Aunque nos engaña la modernidad que con sus medios aparenta acortar distancias y pudiendo divagar en eso para volvernos nuevos, los mensajes esenciales son los mismos.
Tan trillado se volvió el romanticismo que nos aburrió de pronto, nacimos decepcionados y vivimos empalagados, aburridos sofistas, atacando hoy y defendiendo mañana lo mismo por parecer más propios ciudadanos de un mundo globalizado.
Nos consume la vanidad, nos condena la indiferencia.
Esa esquiva cualidad que nos dicta autoritaria que la forma correcta de vivir es mantenernos al margen de nuestro entorno.
Nos volvimos permisivos de las mentiras en lugar de seductores de las verdades.
Hoy nos damos cuenta en el último atisbo de lucidez antes de morir humanos, cuando la pluma perenne de la vida ya nos ha pasado.
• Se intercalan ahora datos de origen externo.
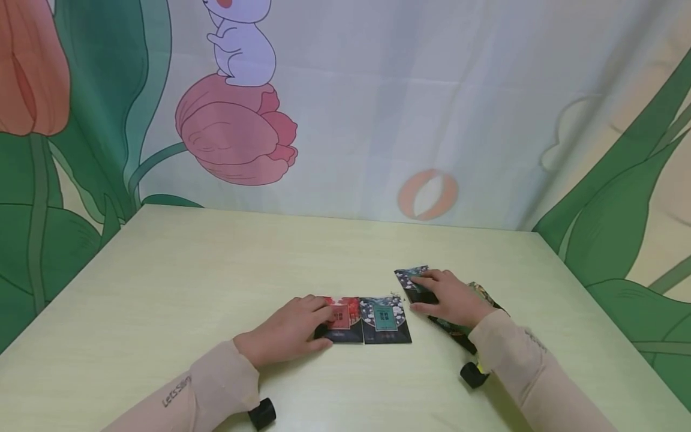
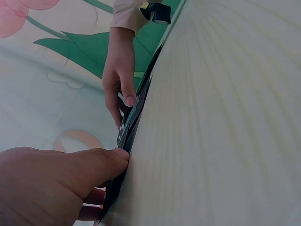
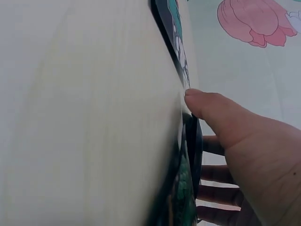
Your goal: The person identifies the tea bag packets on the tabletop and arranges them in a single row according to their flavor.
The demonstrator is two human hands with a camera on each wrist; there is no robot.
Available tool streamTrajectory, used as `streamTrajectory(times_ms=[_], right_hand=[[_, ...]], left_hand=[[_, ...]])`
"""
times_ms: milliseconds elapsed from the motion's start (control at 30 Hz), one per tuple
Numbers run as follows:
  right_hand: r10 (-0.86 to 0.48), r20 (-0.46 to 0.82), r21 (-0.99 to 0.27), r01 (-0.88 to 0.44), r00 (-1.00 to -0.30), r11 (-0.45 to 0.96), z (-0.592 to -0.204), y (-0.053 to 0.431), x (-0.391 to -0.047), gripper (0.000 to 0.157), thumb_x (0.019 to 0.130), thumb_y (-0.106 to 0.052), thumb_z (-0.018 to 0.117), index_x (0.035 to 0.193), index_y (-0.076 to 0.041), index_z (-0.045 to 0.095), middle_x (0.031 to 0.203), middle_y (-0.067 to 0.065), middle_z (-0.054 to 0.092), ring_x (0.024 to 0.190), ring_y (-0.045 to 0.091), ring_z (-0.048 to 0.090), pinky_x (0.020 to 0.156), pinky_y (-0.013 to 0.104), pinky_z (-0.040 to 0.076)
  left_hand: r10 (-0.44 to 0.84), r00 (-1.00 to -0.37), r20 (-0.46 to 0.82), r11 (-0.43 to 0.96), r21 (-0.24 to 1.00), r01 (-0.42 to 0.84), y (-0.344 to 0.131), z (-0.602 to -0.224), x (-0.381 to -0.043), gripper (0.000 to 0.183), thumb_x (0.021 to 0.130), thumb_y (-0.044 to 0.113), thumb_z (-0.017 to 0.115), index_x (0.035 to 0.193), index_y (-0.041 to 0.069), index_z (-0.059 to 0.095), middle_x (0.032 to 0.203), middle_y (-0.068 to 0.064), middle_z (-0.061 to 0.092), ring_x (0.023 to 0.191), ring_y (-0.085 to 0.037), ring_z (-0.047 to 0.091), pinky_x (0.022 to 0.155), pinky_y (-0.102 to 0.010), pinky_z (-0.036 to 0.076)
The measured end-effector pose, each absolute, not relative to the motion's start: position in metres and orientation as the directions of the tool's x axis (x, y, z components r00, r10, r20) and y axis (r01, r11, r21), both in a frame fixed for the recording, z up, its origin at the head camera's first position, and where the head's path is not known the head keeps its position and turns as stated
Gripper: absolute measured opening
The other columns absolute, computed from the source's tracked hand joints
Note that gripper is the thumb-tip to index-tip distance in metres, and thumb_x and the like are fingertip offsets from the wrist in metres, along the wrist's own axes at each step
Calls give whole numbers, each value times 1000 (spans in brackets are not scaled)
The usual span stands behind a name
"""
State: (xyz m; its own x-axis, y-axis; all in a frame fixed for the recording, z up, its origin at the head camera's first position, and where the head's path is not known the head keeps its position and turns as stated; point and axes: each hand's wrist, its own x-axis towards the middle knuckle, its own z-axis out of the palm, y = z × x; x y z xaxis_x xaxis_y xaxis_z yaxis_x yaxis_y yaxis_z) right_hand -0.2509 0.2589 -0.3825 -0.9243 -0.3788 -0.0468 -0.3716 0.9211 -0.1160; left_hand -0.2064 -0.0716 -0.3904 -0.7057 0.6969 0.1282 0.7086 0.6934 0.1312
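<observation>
My left hand (image 1: 288, 327) grips a red-and-black flat sachet (image 1: 348, 324) at its left side, fingers over the far edge and thumb at the near edge. In the left wrist view the left thumb (image 2: 113, 157) presses on the sachet's dark edge. Right beside it lies a blue flowered sachet with a teal label (image 1: 385, 318). My right hand (image 1: 450, 297) holds another blue flowered sachet (image 1: 410, 279), fingers across its face, thumb by its near edge. Under the right palm and wrist lies a dark green patterned sachet (image 1: 453, 329), partly hidden.
The pale wooden table (image 1: 227, 258) runs back to a curtain (image 1: 345, 120) printed with flowers and a white animal. A black wrist camera (image 1: 262, 414) hangs by the left sleeve, and another black wrist camera (image 1: 474, 375) by the right sleeve.
</observation>
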Motion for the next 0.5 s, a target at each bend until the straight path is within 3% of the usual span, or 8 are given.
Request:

Que el amor, impronunciable, estaba tan lejos como los sueños y tan cerca como las lágrimas, pero se presentó a nuestra puerta todas las mañanas.
Pero un solo instante basta para justificar una existencia y ganarse la trascendencia.
Por eso hoy te escribo desde las puertas del olvido, para hacerte saber que en mi último segundo para poder amar dije tu nombre.